From the line that includes "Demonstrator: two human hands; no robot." to the last line of the records that follow, copy every line exactly and nothing more, omitting pictures.

DATA PROVIDED: Begin

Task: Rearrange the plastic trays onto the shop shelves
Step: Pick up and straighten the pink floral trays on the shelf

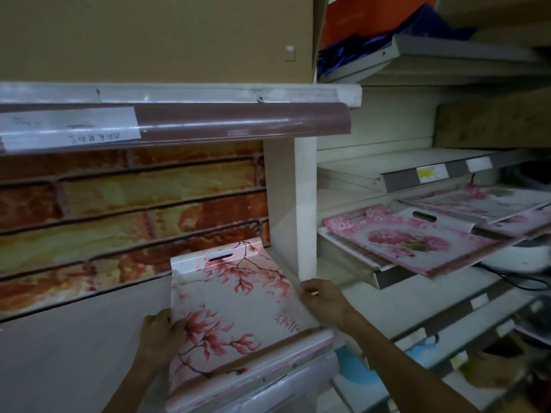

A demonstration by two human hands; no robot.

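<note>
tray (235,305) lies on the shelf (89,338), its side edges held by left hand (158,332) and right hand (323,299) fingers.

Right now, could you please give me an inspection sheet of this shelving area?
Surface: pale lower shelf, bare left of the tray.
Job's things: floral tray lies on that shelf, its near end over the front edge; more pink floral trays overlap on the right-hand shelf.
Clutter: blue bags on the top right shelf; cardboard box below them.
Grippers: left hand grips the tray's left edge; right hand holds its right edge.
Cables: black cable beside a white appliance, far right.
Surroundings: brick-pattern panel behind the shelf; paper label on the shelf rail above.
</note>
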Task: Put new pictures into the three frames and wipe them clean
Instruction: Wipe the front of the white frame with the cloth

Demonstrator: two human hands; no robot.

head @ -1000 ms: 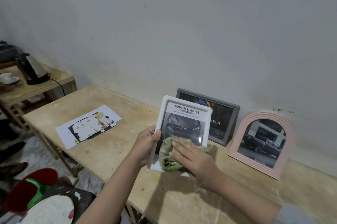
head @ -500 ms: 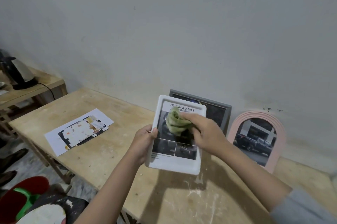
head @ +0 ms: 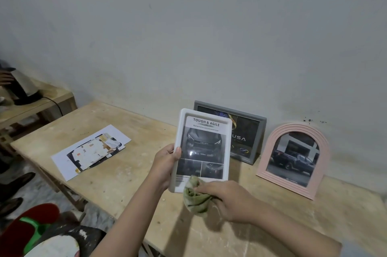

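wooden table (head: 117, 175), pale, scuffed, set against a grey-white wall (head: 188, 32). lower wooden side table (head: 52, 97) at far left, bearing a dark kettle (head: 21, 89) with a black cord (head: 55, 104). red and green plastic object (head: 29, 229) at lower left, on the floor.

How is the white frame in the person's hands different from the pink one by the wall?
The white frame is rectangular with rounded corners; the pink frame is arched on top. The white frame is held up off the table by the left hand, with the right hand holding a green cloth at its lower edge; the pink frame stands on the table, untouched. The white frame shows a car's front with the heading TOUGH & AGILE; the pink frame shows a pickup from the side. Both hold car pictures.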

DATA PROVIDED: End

ANSWER SECTION.
Demonstrator: two human hands; no robot.

head @ -1000 ms: 
head @ -500 ms: 
head @ +0 ms: 

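wooden table (head: 117, 175), pale, scuffed, set against a grey-white wall (head: 188, 32). lower wooden side table (head: 52, 97) at far left, bearing a dark kettle (head: 21, 89) with a black cord (head: 55, 104). red and green plastic object (head: 29, 229) at lower left, on the floor.

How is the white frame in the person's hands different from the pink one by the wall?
The white frame is rectangular with rounded corners; the pink frame is arched on top. The white frame is held up off the table by the left hand, with the right hand holding a green cloth at its lower edge; the pink frame stands on the table, untouched. The white frame shows a car's front with the heading TOUGH & AGILE; the pink frame shows a pickup from the side. Both hold car pictures.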

No more output is required for the exercise.